Let’s say though you have a weblog. That can be construed as a series of words or sentences. And any series of words or sentences given the proper data structure support behind it, can be transcluded according to Nelson’s old Xanadu model.

So you have a stream of words ordered chronologically. Call this the chronological dimension in ZigZag space. This is no different from a text editor, huh? You type words one at a time, and that’s how the editor displays them. You save the document. If we think in terms of the ZigZag model, the document is now a rank (as in rank ordering).

Now let’s say you want to edit that work. You impose a different ordering principle, add words, switch them around, cut and paste, but you still do that one event at a time. This stream of events, if it is captured completely and properly, produces another rank.
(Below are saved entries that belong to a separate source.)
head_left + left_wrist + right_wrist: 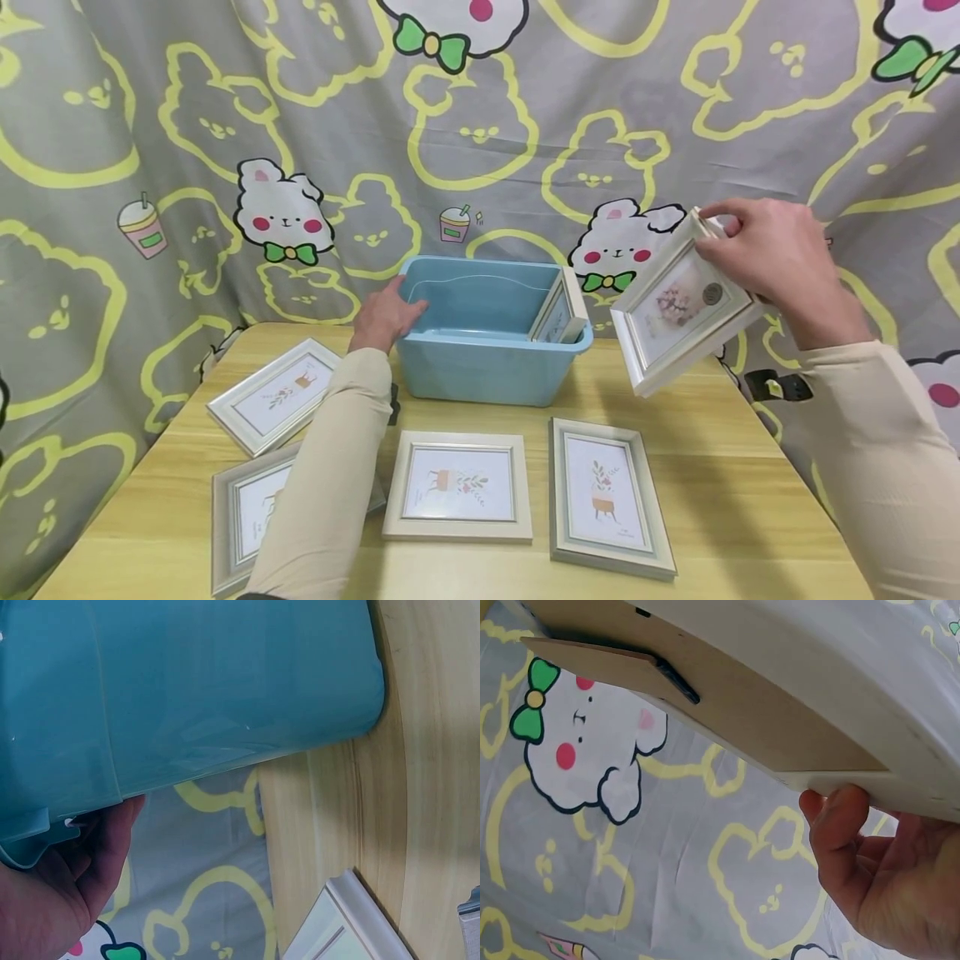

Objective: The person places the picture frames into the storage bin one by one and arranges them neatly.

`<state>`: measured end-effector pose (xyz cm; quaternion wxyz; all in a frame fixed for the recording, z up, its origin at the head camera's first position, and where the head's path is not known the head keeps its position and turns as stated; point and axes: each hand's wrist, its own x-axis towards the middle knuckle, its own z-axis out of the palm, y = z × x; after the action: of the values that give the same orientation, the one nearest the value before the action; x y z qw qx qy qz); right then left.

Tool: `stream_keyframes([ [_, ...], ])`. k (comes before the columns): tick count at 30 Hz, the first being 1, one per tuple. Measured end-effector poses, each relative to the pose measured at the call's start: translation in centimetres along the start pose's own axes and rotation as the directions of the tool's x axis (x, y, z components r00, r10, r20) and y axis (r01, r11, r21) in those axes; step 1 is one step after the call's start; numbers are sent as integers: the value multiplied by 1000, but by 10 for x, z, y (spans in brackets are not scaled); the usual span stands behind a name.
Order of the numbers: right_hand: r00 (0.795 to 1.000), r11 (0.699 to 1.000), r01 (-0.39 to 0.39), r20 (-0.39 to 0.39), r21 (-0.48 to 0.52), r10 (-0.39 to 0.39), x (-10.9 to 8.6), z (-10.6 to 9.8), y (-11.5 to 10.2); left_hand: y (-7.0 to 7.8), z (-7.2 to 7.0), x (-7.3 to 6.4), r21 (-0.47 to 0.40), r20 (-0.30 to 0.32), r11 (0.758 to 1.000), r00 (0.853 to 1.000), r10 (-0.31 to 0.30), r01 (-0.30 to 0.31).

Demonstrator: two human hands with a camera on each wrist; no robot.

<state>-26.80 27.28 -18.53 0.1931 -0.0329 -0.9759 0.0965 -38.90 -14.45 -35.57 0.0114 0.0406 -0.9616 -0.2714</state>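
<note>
The frame (667, 304) is held above the far right corner of the table (750, 500), its upper edge pinched by the right hand (772, 258). The bin (480, 375), gripped at its left end by the left hand (382, 321), should be steadied. A stand (607, 661), seemingly half open, is shown only from the right wrist; it should be folded flat.

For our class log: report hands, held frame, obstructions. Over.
Left hand gripping bin rim. Right hand pinching frame, aloft beside bin. Another frame inside bin, right end.
</note>
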Motion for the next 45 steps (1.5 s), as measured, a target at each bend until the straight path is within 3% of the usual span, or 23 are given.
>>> stream_keyframes([
  [32,997,996,-17,-78,87,23,20,-3,-19,-1,1,1,4,5,1000,1000,2,-2],
  [45,997,988,-64,-42,144,71,28,-2,-31,0,1,1,-2,3,1000,1000,-2,2],
])
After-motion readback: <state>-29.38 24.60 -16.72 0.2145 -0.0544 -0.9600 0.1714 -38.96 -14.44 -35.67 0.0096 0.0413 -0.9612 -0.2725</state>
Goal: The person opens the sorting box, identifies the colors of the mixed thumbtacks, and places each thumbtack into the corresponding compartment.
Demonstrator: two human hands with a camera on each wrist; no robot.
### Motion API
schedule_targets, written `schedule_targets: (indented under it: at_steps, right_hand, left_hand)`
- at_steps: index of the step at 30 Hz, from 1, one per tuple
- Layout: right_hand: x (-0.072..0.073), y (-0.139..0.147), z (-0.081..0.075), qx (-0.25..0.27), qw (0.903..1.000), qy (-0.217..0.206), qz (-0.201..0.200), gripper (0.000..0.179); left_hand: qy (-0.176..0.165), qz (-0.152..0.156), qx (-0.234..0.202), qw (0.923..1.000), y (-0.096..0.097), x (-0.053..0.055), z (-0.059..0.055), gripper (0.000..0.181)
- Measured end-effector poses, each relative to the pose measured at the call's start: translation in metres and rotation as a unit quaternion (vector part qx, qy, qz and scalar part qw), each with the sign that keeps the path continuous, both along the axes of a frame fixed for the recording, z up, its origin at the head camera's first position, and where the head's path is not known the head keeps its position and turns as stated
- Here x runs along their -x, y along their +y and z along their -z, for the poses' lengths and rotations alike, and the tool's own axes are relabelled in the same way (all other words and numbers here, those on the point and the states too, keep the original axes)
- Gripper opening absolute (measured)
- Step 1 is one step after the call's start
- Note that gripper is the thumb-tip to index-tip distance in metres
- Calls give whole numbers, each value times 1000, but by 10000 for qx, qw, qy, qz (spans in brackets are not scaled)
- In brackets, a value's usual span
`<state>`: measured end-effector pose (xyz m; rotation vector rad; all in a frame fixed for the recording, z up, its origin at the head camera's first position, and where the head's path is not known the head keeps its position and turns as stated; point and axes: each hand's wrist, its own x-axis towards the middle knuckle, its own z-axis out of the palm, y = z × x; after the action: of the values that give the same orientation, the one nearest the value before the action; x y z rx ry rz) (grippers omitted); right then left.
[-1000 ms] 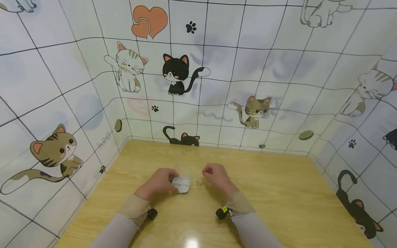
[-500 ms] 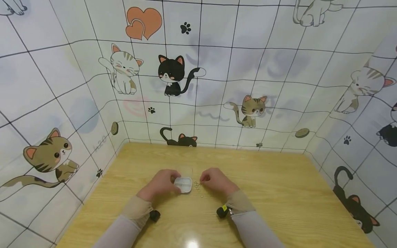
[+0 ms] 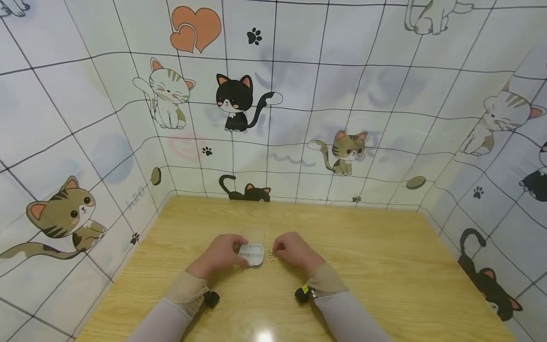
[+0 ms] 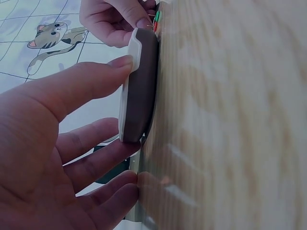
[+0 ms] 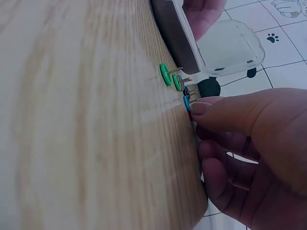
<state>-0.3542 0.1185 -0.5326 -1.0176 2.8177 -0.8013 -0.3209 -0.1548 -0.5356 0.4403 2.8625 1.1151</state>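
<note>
A small white box with compartments stands on the table, its clear lid swung back. My left hand grips the box from the left, thumb on its near rim and fingers on the far side. Right of the box lies a loose group of thumbtacks. In the right wrist view, green tacks and a blue one show flat coloured heads with pins pointing up. My right hand is at the group's right edge, thumb and index finger pinching at a thumbtack; the fingertip contact is partly hidden.
The wooden table spreads out on both sides of the hands. Walls of cloth printed with cats stand behind and at both sides. One tack lies apart, nearer to me.
My right hand has come left and down to the thumbtacks. The left hand keeps its grip on the box. The head view has shifted slightly.
</note>
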Motion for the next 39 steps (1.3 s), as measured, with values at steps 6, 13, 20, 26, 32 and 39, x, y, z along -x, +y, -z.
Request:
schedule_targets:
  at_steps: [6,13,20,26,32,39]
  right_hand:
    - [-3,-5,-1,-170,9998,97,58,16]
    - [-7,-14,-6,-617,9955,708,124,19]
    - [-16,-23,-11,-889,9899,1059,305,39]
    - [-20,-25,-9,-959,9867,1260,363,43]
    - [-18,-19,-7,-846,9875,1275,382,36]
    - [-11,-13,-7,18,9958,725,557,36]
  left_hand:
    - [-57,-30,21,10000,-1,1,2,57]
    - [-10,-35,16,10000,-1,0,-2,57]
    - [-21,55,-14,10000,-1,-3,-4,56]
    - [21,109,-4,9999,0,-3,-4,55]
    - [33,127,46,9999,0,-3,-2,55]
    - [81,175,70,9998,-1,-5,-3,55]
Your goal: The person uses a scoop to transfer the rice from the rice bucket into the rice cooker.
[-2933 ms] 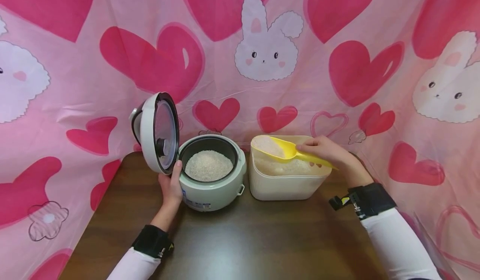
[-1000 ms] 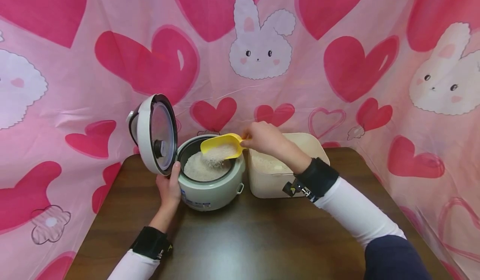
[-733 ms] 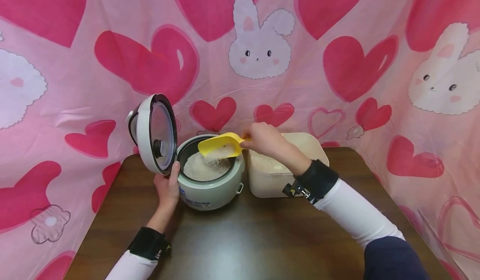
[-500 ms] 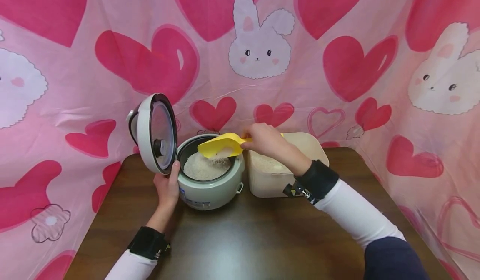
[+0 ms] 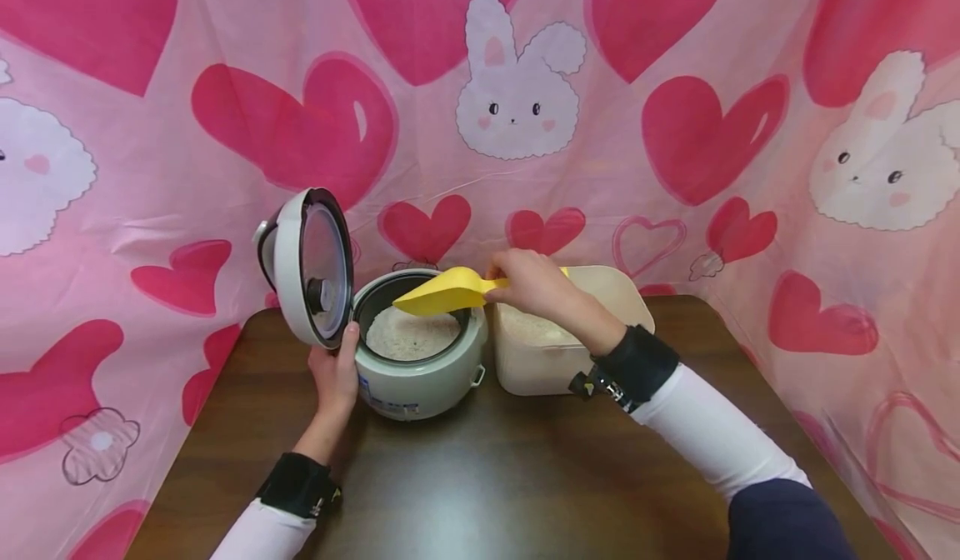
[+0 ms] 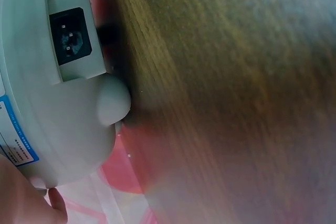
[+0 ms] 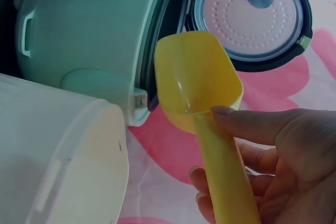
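Observation:
My right hand [image 5: 528, 281] grips the handle of a yellow scoop [image 5: 446, 291], which is tipped over the open rice cooker [image 5: 427, 385]. In the right wrist view the bowl of the scoop [image 7: 197, 77] looks bare, and thumb and fingers wrap its handle. White rice [image 5: 412, 335] lies in the cooker's dark inner pot. My left hand [image 5: 337, 377] holds the cooker at its hinge side, thumb on the rim beside the raised lid [image 5: 315, 268]; its other fingers are partly hidden. The left wrist view catches the cooker's power socket [image 6: 71, 35] and a bit of that hand [image 6: 23, 198].
A cream bin [image 5: 536, 368] with rice inside stands right beside the cooker, partly behind my right forearm. Both rest on a dark wooden table [image 5: 480, 477]. A pink curtain [image 5: 420, 160] with hearts and rabbits hangs close behind.
The scoop came from over the bin, heaped with rice, to the cooker. There it has turned over and its rice has poured into the pot. My left hand has stayed put.

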A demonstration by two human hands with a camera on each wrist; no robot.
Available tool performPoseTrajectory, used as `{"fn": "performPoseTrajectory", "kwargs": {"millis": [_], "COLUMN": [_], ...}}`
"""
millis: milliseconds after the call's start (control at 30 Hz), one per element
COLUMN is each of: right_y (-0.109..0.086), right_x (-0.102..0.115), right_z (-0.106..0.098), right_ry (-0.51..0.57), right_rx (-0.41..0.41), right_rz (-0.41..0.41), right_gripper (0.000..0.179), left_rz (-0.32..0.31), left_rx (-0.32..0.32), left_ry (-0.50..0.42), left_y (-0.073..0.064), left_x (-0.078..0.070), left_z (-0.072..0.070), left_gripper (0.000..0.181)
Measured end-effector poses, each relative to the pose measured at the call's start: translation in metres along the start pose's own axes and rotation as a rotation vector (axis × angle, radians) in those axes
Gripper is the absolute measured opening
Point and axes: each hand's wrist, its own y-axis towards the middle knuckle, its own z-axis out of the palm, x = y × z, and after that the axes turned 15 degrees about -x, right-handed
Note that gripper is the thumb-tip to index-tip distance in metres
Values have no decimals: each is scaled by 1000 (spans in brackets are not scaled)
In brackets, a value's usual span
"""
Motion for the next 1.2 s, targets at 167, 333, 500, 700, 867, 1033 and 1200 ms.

Any stream can be represented as a rank. (This set of operations on a base text might be thought of as a set of transclusions of the base document into a new document, I think.) But this rank of operations (cuts, pastes, addenda, deletions, transclusions) is done along a new dimension, say, the firstEdit dimension of ZigZag space.

If we twist our mind’s eye 180 degrees into some imaginary dimension where we could see all these objects, we might see that the original ZigZag.chronological rank looks like an OrderedCollection of words, and weaving in and out of that line of words are the events or operations that created our first new edition of that work.

Let’s give our perspective another whack along another dimension, so that when it alights it sees the first new edition as a text entire. We see the text along a new dimension, the ZigZag.firstEdition dimension. Weaving in and out of it along the firstEdit dimension are the operations that brought it into being.

So if there were some tool that could implement ZigZag properly, and allow the individual nodes within the ranks and columns to specify not only elements of our postings, but operations on those postings, and then allow a reader to realign along those dimensions and then onto story dimensions, ZigZagged weblogs suddenly become much more useful to what I have in mind.

Of course this is all dreamer talk, and not doer talk. Having finished my taxes scant hours ago, I am in no mood to go chasing this any further than speculatively. Plus I may have misunderstood Nelson entirely.